Lookout and survivor of R.M.S. Titanic

Reginald Robinson Lee (19 May 1870 – 6 August 1913) was a British sailor who served as a lookout aboard the Titanic in April 1912. He was on duty with Frederick Fleet in the crow's nest when the ship collided with an iceberg at 23:40 on 14 April 1912 and subsequently survived the sinking. Lee died in August 1913, over a year after the Titanic disaster, the first surviving crewmember to die.

==Early years==
Lee was born in Bensington, Oxfordshire, one of six surviving children of William Lee and Jane Sarah, both of whom were school teachers. When Lee was young, the family moved to Hampshire, first to Whitchurch and then settling in Southsea.

In 1897, Lee married Emily Hill in Portsea, Hampshire. The couple had no children.

==Seafaring career==
===Royal Navy===
Lee joined the Royal Navy in 1887 as a clerk and was promoted to as Assistant-Paymaster in 1891. During this time, Lee developed a serious drinking problem which became an issue with his superiors. He was sent home from a posting in Jamaica in February 1898 suffering from delerium tremens.
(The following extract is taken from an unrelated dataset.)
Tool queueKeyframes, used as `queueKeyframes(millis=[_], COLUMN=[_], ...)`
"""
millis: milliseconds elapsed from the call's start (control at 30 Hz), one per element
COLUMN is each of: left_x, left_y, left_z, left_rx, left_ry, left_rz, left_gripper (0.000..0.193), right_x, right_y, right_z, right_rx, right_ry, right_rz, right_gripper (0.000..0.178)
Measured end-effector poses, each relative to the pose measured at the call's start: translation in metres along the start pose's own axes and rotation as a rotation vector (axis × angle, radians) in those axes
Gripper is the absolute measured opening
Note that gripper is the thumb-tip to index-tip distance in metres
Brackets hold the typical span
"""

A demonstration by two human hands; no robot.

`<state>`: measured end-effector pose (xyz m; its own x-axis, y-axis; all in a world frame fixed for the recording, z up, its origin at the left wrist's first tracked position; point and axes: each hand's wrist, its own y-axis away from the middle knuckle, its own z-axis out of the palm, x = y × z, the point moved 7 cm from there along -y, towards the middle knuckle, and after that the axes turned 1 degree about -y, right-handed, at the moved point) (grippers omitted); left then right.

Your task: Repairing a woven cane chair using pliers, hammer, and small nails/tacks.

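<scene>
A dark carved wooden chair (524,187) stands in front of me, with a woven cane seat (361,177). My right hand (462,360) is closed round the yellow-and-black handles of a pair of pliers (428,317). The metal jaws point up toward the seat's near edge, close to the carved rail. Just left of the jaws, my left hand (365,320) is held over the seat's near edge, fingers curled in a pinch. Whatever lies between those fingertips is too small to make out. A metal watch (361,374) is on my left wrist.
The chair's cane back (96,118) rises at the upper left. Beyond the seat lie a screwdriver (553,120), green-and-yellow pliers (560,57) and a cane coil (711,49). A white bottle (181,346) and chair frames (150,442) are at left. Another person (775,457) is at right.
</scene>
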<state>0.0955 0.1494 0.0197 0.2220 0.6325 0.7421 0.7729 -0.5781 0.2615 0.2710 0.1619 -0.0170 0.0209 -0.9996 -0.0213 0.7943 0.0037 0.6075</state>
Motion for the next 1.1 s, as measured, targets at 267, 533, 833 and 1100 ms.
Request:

Eventually, his drinking led to the Royal Navy discharging him in 1900, stating that his duty was "not at all satisfactory" and that he "cannot be trusted where liquor is obtainable."

===Merchant Navy and Titanic===
Lee eventually began working with British Merchant fleet. In the 1911 consensus, he was listed as being a stevedore. He had worked as a lookout on several ships, including the , from which he was transferred to the brand new liner, the .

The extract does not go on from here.